__DATA FOR PROCESSING__
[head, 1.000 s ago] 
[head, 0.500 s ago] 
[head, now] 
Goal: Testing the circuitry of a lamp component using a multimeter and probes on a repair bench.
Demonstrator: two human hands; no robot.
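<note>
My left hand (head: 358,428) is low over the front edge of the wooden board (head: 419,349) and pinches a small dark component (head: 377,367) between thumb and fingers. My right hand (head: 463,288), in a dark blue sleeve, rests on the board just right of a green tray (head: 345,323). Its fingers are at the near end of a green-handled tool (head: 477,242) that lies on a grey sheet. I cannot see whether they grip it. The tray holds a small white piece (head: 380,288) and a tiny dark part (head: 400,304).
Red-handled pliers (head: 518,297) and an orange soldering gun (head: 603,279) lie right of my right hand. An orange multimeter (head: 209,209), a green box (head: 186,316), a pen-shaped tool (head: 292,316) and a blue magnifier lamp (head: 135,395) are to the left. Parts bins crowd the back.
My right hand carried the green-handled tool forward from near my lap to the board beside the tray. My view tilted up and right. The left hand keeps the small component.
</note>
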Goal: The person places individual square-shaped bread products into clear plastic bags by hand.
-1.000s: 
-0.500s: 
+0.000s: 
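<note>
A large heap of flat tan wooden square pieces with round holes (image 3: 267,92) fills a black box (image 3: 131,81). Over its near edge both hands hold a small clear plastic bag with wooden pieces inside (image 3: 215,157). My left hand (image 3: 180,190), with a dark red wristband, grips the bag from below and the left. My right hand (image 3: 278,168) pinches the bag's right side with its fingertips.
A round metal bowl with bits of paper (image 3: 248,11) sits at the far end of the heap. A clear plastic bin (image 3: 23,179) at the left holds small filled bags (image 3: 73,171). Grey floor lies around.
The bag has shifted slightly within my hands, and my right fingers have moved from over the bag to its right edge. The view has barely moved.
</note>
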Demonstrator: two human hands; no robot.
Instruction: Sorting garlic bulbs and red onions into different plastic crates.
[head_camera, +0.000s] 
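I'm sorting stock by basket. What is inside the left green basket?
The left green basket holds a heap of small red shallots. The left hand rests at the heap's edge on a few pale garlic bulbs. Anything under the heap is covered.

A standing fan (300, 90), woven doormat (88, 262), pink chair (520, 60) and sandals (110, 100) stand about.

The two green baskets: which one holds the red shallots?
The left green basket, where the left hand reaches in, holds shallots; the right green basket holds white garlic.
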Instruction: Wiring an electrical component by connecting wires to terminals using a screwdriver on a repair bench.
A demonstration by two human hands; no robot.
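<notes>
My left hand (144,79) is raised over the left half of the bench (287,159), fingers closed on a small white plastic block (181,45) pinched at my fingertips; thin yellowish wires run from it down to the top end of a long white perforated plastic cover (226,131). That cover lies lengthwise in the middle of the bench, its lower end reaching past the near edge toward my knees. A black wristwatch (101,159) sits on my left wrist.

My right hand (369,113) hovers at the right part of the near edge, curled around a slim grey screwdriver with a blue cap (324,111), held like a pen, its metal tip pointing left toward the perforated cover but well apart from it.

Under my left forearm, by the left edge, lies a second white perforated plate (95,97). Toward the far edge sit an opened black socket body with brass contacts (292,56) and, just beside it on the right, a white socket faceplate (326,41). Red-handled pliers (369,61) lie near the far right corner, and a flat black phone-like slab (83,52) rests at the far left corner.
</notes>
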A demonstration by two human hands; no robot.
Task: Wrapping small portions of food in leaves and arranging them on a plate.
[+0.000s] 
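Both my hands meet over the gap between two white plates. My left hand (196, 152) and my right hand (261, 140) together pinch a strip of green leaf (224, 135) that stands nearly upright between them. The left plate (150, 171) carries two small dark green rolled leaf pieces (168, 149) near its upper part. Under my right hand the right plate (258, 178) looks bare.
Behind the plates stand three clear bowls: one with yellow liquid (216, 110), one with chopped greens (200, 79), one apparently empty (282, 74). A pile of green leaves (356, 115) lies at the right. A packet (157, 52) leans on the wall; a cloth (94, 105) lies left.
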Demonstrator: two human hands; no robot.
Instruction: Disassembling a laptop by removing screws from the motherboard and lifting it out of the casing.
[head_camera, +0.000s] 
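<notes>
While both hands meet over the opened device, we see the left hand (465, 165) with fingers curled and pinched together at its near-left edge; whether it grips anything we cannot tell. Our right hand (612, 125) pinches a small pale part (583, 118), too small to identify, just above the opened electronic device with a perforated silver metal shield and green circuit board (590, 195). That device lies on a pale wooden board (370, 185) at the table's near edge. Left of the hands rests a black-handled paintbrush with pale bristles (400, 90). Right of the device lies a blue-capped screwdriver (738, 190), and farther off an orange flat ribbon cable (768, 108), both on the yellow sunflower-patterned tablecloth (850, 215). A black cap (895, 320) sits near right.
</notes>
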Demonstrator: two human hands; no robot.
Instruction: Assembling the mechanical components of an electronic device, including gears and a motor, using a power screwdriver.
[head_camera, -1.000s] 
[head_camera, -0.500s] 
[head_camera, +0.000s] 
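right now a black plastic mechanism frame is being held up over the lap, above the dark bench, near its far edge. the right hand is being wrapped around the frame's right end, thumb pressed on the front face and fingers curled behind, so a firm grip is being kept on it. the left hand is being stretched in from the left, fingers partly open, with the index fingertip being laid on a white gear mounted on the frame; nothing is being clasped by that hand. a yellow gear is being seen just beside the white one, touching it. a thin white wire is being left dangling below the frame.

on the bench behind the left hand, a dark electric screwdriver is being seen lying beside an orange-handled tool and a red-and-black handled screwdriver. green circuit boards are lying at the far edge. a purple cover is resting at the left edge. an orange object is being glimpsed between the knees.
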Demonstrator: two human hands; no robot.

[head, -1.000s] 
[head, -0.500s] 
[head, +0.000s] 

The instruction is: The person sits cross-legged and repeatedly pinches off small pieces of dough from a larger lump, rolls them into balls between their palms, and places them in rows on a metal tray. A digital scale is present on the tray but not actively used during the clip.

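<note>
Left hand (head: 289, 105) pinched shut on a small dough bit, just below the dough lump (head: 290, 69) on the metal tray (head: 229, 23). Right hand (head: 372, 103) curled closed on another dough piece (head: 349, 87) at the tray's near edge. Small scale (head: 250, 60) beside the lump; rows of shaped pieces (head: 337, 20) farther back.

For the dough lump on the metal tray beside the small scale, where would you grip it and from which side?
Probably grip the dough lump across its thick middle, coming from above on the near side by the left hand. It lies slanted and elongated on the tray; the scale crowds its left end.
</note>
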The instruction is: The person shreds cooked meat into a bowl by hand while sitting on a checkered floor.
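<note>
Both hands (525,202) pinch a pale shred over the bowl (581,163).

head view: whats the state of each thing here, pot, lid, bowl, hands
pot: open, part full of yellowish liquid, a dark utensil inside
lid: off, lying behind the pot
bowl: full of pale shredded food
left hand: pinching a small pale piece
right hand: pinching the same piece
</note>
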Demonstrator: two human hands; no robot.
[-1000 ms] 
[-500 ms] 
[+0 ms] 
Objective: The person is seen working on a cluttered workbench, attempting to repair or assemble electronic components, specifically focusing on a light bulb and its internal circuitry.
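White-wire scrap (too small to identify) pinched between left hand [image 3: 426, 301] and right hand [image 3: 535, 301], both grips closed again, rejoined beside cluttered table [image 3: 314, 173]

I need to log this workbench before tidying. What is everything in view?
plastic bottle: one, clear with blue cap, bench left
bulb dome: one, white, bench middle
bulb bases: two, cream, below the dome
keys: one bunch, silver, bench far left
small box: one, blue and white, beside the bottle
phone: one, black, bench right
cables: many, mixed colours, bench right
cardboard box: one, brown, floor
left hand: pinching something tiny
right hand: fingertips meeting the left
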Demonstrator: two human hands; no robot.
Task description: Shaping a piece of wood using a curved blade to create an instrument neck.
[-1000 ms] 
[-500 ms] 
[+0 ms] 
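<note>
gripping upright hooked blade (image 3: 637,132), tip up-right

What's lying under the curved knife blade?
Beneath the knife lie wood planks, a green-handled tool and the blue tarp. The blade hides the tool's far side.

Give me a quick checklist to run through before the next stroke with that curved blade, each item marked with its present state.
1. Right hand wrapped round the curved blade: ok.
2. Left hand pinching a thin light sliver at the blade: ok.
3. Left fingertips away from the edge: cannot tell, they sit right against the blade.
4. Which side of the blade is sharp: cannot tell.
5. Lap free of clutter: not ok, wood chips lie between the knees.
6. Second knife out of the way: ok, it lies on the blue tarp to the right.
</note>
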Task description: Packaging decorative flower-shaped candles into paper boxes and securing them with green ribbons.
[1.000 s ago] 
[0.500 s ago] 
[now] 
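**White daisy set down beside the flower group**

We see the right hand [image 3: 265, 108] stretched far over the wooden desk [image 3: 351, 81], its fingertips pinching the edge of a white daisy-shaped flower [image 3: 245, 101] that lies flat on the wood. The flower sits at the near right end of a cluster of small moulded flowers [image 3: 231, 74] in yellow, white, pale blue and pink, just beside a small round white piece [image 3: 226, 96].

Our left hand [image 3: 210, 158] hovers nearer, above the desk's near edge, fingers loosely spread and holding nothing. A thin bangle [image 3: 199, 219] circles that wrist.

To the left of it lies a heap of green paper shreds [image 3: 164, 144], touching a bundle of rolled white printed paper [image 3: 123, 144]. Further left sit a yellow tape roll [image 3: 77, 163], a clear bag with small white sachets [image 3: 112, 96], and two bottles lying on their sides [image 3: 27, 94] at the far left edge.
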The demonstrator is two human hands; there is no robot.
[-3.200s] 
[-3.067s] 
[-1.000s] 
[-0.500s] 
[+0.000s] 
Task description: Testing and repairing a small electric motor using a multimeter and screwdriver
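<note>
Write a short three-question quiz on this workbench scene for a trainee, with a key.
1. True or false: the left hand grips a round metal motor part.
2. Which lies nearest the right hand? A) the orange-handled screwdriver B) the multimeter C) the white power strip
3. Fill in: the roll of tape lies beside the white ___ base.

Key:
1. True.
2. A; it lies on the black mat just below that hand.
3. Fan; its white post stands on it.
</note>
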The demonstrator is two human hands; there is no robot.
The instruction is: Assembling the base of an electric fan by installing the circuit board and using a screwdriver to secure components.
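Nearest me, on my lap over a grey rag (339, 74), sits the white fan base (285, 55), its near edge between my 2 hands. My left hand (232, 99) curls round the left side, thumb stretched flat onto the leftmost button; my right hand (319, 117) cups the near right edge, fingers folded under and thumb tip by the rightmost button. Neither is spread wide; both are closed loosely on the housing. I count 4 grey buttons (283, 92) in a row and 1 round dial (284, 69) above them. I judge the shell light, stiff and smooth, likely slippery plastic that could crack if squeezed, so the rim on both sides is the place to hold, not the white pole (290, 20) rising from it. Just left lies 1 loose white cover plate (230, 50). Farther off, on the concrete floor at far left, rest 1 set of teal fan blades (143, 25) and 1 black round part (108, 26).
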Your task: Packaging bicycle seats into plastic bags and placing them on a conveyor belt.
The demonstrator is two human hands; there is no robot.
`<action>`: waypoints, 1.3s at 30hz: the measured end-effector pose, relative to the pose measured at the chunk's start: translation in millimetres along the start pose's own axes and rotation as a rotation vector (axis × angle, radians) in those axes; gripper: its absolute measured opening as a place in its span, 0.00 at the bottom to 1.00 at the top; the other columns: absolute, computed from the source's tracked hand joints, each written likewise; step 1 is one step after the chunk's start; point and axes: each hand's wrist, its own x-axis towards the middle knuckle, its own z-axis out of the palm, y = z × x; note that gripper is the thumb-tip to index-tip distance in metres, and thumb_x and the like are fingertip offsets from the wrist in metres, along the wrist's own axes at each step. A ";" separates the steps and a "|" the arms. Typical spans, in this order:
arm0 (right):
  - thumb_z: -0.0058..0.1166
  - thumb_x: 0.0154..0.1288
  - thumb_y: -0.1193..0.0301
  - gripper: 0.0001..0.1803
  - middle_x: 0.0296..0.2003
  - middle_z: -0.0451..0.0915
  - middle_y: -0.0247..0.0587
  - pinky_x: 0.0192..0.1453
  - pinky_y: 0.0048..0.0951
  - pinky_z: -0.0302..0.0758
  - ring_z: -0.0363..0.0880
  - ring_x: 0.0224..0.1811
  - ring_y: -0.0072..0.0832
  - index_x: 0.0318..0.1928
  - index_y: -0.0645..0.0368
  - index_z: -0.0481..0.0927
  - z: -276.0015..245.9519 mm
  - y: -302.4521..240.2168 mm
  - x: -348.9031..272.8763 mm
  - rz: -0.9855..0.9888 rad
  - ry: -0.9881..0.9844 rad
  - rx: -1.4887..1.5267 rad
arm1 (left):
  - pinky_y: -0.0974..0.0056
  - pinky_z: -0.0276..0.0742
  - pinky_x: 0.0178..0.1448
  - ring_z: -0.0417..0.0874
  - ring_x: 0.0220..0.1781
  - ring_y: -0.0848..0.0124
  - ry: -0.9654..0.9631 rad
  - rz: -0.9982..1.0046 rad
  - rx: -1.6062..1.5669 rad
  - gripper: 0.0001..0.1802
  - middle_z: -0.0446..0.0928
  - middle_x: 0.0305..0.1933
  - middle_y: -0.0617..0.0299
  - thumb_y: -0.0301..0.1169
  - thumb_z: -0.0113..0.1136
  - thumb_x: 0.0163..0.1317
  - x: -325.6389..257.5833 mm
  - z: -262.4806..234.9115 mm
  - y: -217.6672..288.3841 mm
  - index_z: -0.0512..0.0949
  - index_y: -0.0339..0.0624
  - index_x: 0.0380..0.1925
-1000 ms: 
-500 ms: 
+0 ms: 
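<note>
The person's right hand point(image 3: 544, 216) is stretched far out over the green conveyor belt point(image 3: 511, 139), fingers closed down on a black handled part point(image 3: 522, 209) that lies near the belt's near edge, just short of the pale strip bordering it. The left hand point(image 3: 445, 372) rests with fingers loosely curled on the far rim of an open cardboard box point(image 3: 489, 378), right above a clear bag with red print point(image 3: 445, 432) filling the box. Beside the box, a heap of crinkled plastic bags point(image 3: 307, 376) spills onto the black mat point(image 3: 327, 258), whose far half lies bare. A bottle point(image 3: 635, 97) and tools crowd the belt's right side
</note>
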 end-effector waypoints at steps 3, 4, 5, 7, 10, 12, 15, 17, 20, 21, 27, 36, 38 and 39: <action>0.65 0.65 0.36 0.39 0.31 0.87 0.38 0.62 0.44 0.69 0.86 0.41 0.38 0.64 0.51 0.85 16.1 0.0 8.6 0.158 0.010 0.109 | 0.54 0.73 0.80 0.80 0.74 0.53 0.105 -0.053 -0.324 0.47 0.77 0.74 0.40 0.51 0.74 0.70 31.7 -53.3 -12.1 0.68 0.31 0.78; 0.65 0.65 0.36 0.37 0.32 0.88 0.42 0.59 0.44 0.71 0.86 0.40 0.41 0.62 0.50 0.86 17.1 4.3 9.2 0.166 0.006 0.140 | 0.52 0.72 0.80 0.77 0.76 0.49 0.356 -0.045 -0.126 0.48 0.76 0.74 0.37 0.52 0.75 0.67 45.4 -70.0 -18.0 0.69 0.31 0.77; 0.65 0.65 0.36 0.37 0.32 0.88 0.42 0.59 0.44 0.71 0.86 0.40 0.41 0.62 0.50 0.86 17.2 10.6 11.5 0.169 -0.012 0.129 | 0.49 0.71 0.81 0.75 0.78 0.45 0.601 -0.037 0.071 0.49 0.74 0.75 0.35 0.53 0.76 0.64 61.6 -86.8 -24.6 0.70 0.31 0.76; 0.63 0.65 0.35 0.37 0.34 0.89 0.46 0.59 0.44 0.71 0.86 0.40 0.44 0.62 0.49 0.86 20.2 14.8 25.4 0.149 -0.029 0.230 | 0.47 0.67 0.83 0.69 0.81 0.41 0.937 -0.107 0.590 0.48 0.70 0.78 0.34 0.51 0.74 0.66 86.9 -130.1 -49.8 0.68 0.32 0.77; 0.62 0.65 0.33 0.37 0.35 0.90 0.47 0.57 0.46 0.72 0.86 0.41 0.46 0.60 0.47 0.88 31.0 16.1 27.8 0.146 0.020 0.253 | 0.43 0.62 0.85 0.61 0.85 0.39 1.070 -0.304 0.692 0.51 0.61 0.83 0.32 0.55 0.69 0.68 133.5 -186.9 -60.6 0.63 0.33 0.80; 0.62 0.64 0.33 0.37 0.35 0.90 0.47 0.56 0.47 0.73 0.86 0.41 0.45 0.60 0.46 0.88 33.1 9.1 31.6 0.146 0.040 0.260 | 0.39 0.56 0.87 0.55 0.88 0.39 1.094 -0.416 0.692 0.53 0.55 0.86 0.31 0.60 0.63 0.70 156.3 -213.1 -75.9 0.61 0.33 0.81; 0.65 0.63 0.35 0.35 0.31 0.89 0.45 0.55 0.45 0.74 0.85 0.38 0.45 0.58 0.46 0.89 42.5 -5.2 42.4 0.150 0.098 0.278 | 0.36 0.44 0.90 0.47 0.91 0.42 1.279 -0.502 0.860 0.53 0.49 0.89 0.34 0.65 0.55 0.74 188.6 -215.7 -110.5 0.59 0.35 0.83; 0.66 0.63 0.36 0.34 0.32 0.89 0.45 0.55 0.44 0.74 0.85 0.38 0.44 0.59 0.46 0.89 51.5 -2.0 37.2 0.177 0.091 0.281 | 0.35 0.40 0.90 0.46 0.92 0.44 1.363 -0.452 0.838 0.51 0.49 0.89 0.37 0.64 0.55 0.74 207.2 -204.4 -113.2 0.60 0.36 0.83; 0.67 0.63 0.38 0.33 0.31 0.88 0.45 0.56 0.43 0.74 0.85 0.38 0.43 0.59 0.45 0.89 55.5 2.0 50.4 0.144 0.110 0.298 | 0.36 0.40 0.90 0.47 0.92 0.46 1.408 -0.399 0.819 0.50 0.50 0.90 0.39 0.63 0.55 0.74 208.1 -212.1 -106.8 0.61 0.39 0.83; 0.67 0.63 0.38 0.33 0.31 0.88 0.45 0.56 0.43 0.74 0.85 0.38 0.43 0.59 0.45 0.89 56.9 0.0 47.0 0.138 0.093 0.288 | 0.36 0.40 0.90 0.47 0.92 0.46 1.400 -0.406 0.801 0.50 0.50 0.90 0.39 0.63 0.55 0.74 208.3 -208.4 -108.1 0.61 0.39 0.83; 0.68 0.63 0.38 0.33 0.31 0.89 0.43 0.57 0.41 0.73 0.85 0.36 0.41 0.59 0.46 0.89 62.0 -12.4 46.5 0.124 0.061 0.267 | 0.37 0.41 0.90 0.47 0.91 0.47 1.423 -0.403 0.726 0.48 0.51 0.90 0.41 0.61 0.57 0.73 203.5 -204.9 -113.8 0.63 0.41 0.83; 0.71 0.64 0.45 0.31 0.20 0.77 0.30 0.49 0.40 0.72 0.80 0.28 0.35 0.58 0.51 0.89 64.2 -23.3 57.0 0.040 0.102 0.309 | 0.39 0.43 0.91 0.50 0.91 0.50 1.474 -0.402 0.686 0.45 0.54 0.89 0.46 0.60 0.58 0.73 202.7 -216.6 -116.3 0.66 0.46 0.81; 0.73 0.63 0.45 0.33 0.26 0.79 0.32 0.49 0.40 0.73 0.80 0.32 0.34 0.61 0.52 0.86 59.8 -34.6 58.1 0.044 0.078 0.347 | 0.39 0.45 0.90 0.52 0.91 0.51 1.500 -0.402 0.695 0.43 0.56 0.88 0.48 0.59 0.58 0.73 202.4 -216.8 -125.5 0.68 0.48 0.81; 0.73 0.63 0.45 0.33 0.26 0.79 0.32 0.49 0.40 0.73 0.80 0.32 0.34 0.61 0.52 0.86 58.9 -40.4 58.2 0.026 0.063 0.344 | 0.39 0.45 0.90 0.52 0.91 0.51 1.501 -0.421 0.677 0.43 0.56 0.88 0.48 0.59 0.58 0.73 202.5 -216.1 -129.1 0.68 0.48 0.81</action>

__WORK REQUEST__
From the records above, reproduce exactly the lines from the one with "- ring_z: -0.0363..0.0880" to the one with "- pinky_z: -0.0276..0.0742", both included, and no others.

__COMPLETED EXERCISE__
  - ring_z: -0.0363..0.0880
  - ring_x: 0.0224..0.1811
  - ring_y: -0.0072..0.0832
  - index_x: 0.0318..0.1928
  - index_y: -0.0645..0.0368
  - index_z: -0.0481..0.0927
  - z: -276.0015..245.9519 mm
  - y: -302.4521..240.2168 mm
  - x: -348.9031..272.8763 mm
  - rz: -0.9855..0.9888 rad
  - ry: -0.9881..0.9844 rad
  - rx: -1.4887..1.5267 rad
arm1 (left):
  - pinky_y: -0.0974..0.0056
  - pinky_z: -0.0276..0.0742

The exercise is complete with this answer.